▸ Directions
Find every line below where the word "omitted" occurs, then give how many you found and nothing else.

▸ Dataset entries
--- START ---

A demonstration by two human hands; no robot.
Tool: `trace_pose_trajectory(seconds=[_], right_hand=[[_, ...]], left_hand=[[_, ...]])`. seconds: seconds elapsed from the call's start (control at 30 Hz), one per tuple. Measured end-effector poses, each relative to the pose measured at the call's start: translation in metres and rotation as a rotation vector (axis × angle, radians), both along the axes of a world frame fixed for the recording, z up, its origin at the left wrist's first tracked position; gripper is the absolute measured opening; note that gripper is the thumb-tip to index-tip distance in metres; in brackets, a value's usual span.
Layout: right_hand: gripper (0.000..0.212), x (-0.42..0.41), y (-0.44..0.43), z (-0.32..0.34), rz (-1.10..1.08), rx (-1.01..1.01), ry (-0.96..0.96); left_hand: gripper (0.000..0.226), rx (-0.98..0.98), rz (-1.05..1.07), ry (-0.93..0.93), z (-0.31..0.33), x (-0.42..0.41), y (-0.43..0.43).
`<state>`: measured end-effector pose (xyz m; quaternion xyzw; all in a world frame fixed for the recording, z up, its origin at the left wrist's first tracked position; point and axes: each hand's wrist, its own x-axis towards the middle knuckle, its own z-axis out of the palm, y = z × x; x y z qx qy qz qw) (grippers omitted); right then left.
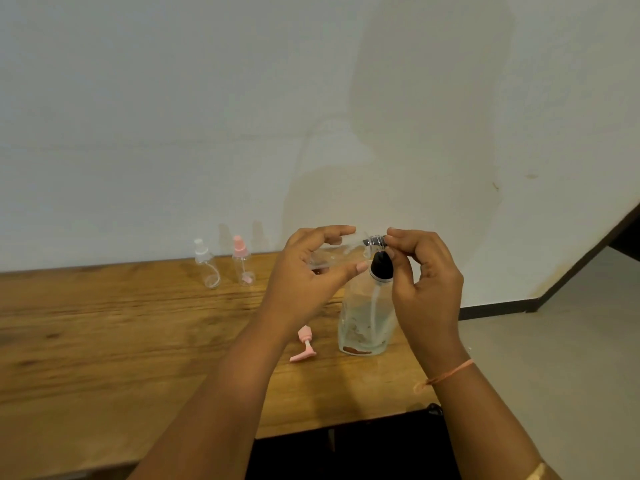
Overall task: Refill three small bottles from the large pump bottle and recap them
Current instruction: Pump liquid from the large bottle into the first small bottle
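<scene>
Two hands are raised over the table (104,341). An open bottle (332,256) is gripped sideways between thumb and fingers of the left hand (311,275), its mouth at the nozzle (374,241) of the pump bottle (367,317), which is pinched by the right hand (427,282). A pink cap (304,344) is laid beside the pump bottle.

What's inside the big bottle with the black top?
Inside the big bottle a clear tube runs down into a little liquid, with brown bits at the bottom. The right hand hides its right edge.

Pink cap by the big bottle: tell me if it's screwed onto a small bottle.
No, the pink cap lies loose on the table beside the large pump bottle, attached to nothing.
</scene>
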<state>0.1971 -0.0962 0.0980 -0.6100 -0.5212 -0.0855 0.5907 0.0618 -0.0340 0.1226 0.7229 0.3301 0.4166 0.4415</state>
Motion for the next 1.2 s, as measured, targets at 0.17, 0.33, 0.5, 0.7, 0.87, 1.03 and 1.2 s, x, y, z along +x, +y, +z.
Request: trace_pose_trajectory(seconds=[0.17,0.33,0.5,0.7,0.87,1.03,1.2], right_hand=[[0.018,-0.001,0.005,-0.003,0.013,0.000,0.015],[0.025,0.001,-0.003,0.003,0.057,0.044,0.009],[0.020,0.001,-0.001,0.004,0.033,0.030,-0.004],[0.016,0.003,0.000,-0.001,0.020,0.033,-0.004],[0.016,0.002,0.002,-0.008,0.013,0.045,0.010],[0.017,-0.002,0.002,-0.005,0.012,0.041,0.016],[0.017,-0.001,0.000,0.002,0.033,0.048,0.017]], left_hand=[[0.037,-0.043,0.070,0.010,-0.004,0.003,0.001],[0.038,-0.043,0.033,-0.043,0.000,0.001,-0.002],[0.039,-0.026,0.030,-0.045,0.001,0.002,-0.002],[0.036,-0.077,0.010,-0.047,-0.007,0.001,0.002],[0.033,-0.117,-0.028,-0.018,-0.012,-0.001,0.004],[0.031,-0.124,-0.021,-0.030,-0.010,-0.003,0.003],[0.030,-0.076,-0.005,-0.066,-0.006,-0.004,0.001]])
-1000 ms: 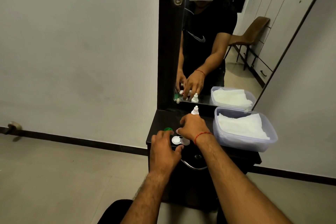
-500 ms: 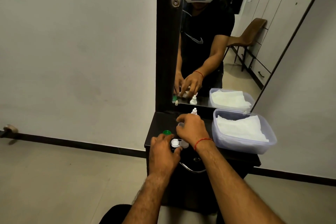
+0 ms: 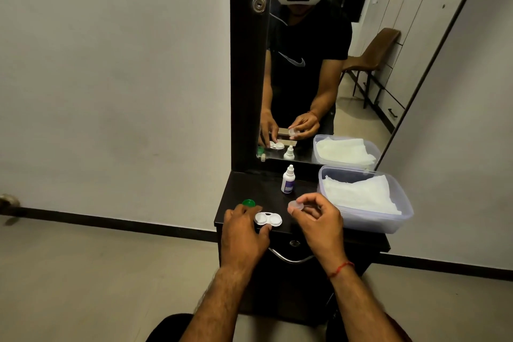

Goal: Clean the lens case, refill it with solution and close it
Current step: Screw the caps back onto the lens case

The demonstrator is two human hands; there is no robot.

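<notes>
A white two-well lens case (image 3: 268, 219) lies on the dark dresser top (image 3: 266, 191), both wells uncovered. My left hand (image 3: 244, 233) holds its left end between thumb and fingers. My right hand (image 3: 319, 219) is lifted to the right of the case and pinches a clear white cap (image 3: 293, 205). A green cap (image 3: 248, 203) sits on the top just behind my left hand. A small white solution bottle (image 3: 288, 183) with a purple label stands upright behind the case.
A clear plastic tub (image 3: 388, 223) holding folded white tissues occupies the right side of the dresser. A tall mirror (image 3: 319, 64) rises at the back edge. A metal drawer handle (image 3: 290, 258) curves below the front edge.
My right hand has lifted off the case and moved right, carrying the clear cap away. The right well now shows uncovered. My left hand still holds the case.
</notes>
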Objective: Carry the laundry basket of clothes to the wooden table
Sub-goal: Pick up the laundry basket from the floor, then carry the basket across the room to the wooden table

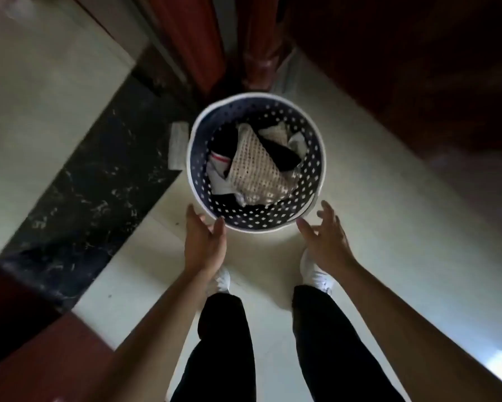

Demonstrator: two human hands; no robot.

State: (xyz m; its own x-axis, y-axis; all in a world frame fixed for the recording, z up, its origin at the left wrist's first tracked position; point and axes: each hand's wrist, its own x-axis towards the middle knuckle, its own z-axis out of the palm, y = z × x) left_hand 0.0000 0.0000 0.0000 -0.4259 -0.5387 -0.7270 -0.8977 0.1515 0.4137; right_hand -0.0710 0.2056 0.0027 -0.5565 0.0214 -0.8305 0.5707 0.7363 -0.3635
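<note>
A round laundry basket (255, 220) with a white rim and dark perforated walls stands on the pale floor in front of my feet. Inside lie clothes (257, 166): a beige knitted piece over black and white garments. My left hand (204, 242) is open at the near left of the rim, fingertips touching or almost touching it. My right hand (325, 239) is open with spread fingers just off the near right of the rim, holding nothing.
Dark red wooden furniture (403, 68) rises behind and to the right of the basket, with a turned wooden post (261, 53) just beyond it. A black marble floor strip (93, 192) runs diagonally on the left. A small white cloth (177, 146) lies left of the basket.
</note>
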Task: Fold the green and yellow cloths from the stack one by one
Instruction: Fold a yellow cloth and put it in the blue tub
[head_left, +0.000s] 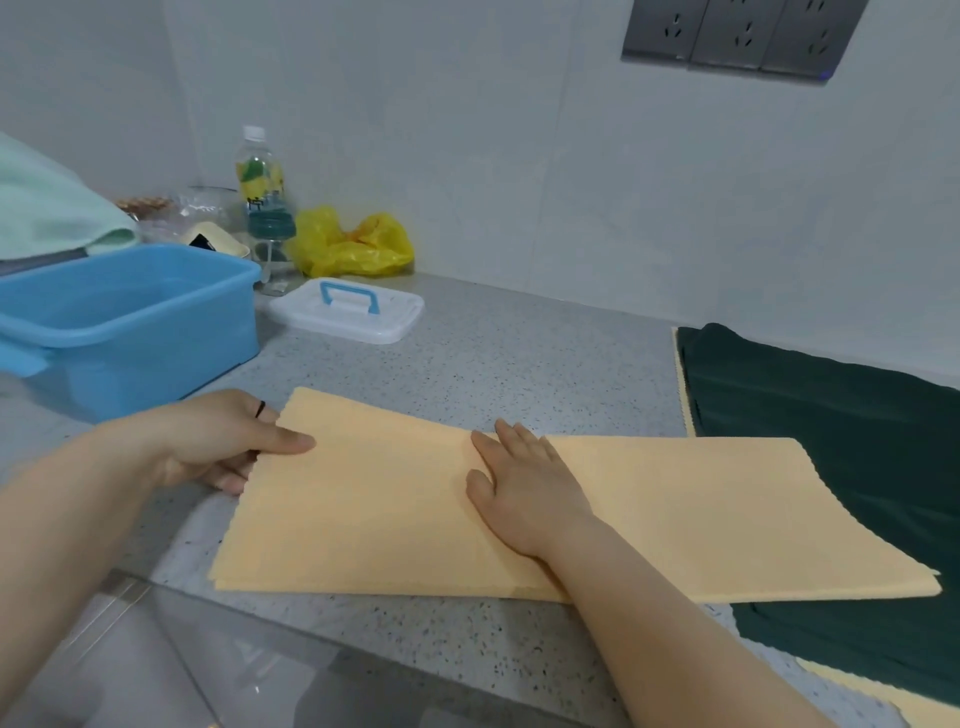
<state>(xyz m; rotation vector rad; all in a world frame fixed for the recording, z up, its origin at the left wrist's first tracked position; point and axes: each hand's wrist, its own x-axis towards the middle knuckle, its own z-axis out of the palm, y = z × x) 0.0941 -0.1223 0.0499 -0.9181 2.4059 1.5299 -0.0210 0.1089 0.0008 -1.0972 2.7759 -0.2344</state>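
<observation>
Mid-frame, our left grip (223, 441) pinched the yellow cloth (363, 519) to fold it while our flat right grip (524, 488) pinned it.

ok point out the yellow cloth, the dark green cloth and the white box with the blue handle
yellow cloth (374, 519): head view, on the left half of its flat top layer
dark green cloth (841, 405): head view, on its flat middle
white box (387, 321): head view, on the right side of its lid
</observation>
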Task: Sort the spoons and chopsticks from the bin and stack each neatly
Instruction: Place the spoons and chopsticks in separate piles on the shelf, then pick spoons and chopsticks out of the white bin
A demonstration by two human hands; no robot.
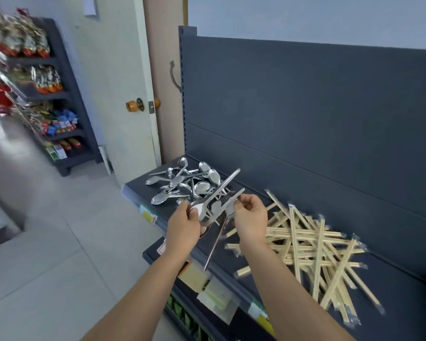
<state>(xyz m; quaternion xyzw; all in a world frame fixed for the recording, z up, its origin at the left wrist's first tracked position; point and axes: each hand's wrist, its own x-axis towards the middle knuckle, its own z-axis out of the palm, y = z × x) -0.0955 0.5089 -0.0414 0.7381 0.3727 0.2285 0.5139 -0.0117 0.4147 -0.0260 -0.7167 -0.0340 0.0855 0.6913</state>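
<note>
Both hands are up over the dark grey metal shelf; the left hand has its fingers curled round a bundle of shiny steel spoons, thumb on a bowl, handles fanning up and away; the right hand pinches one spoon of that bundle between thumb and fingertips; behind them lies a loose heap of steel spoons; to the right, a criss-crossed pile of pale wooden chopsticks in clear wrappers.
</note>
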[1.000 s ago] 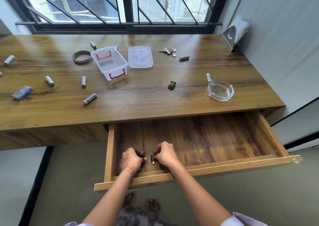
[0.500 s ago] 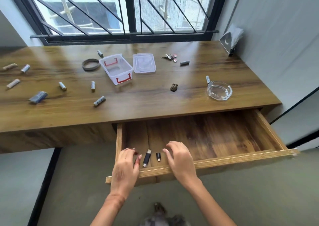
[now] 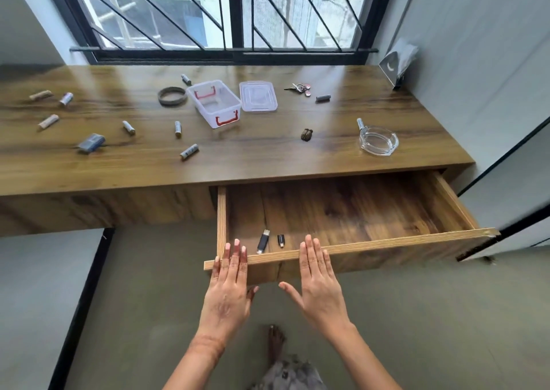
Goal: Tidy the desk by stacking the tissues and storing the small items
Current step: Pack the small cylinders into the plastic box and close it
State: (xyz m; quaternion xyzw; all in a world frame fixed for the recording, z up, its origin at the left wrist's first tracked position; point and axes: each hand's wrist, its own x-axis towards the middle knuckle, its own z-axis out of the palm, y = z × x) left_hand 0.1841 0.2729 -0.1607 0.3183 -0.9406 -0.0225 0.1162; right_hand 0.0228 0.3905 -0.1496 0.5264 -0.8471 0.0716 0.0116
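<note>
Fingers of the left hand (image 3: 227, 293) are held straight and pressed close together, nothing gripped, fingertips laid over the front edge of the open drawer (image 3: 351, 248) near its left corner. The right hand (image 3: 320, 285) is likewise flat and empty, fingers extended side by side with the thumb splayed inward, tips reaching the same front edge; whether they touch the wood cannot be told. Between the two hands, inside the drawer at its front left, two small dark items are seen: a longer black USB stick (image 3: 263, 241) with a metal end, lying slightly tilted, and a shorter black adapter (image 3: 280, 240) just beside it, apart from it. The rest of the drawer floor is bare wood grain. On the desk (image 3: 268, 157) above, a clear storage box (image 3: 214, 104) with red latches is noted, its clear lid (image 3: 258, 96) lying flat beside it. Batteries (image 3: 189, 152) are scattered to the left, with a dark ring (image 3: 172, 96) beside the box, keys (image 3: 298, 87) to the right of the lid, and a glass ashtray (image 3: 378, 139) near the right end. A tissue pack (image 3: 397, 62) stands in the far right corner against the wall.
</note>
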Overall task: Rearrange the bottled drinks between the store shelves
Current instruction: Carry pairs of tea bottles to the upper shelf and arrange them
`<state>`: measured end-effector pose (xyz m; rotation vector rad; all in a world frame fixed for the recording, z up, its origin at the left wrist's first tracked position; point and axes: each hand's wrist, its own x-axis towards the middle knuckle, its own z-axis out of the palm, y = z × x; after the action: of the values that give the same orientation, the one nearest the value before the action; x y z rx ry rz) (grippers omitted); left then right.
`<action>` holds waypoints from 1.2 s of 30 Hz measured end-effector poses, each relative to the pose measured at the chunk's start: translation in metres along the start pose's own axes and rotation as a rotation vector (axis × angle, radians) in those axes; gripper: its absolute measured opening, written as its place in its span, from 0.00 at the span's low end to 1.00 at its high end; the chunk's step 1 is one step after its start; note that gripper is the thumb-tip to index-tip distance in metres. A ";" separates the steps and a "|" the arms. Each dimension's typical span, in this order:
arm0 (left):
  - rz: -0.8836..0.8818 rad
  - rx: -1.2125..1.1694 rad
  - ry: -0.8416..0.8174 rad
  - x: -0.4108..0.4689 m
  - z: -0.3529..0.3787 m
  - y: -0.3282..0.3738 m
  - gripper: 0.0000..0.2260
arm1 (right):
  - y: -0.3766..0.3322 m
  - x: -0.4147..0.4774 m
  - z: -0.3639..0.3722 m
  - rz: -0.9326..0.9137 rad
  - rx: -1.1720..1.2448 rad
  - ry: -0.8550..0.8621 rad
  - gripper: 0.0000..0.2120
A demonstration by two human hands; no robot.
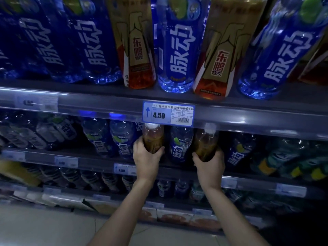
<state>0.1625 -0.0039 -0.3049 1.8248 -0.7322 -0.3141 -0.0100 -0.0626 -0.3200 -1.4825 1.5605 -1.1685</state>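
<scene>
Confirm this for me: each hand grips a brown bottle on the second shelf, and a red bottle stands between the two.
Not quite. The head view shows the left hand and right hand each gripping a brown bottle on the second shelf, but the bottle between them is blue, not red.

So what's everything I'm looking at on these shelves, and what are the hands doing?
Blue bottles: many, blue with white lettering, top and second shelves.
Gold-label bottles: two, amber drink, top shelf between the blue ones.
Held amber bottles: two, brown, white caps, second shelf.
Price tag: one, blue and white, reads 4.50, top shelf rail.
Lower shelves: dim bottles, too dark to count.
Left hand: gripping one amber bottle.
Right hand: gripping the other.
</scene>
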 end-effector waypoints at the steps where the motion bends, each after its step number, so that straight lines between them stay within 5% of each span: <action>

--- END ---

▸ Solution for this problem
2